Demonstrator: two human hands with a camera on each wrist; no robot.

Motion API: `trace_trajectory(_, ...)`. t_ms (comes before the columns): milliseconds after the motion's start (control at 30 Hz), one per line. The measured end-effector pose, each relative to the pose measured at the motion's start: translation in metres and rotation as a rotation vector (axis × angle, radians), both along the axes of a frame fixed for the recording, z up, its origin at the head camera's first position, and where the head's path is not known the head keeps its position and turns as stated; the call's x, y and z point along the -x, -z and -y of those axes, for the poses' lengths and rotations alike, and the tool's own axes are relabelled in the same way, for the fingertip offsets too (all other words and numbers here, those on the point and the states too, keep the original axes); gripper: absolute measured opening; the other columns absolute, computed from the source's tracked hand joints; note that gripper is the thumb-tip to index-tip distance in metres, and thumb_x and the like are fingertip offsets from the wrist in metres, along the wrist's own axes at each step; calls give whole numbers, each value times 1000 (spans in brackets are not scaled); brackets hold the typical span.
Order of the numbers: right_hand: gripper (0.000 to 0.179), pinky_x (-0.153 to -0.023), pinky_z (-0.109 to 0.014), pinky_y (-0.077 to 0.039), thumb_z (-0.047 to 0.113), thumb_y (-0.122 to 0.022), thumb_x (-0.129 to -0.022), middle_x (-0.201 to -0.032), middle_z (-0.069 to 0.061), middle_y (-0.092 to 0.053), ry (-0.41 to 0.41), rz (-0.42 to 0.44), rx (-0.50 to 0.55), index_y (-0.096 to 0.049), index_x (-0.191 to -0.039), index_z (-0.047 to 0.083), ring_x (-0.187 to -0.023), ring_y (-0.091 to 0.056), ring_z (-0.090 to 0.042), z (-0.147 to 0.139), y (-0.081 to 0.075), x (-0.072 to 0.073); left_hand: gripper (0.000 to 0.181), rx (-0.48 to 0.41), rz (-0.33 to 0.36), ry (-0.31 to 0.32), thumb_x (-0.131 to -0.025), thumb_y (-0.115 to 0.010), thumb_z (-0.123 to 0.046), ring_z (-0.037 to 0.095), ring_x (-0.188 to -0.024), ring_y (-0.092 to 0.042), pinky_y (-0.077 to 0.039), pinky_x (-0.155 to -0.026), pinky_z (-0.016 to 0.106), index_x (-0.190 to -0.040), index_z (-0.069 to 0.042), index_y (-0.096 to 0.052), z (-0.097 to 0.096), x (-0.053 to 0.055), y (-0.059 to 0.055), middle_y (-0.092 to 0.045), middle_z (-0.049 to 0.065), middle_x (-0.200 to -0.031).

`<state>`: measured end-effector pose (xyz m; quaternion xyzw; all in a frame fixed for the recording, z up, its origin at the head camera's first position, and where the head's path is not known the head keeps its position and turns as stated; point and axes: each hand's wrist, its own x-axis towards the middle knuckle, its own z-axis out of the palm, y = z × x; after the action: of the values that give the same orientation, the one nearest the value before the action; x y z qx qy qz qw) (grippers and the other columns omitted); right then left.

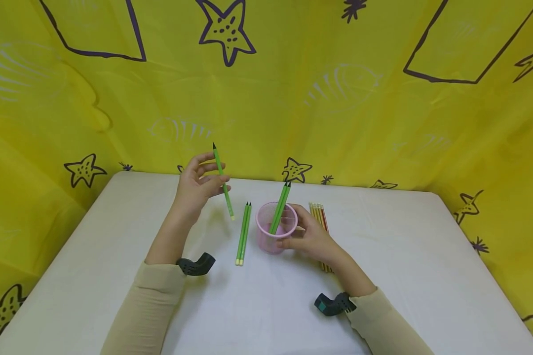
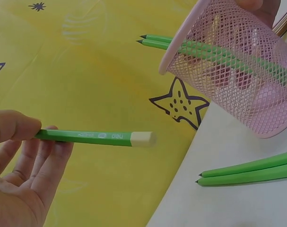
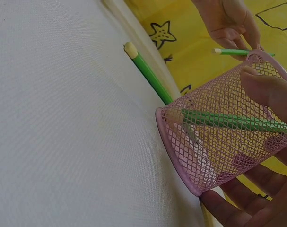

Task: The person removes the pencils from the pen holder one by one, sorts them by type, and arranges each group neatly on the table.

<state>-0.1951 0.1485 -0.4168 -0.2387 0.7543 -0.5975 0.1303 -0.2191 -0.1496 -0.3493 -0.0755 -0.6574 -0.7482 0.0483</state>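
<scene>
My left hand (image 1: 196, 185) pinches a green pencil (image 1: 223, 182) above the table, its dark point up and its pale eraser end down. With my right hand (image 1: 313, 236) I grip a pink mesh pencil cup (image 1: 271, 242) by its side. Two green pencils (image 1: 280, 209) lean inside the cup, points upward, their eraser ends seen through the mesh in the right wrist view. Left of the cup, two more green pencils (image 1: 243, 234) lie side by side on the table, erasers toward me.
A row of several yellow and red pencils (image 1: 320, 217) lies right of the cup, partly covered by my right hand and forearm. The white table (image 1: 404, 276) meets a yellow curtain (image 1: 266, 108) with drawn stars at its back edge.
</scene>
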Motion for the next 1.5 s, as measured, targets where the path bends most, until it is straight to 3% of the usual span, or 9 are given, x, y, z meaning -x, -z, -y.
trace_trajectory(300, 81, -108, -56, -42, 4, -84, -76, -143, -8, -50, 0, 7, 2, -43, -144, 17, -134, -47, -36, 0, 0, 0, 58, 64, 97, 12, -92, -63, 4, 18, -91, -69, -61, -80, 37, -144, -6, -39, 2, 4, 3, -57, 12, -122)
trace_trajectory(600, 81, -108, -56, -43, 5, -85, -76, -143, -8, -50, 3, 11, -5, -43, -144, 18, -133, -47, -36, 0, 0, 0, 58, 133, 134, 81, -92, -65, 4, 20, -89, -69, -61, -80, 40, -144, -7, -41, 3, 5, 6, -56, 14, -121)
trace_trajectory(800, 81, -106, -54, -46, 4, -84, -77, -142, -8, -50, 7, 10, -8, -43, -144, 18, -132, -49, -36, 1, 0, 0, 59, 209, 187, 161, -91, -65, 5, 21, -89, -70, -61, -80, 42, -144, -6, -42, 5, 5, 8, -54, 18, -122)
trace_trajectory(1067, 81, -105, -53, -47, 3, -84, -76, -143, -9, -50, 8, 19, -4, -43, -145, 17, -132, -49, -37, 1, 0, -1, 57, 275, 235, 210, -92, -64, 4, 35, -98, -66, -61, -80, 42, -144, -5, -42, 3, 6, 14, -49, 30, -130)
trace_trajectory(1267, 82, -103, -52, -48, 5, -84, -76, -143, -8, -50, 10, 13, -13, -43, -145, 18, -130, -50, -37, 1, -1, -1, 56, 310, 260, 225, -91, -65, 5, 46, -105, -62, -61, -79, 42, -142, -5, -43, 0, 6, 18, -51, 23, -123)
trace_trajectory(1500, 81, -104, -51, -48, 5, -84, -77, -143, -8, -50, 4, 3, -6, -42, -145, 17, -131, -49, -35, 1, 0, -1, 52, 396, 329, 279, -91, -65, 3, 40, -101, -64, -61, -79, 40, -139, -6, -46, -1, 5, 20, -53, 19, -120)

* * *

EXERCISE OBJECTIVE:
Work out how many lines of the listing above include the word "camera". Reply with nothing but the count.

WRITTEN SOLUTION:
3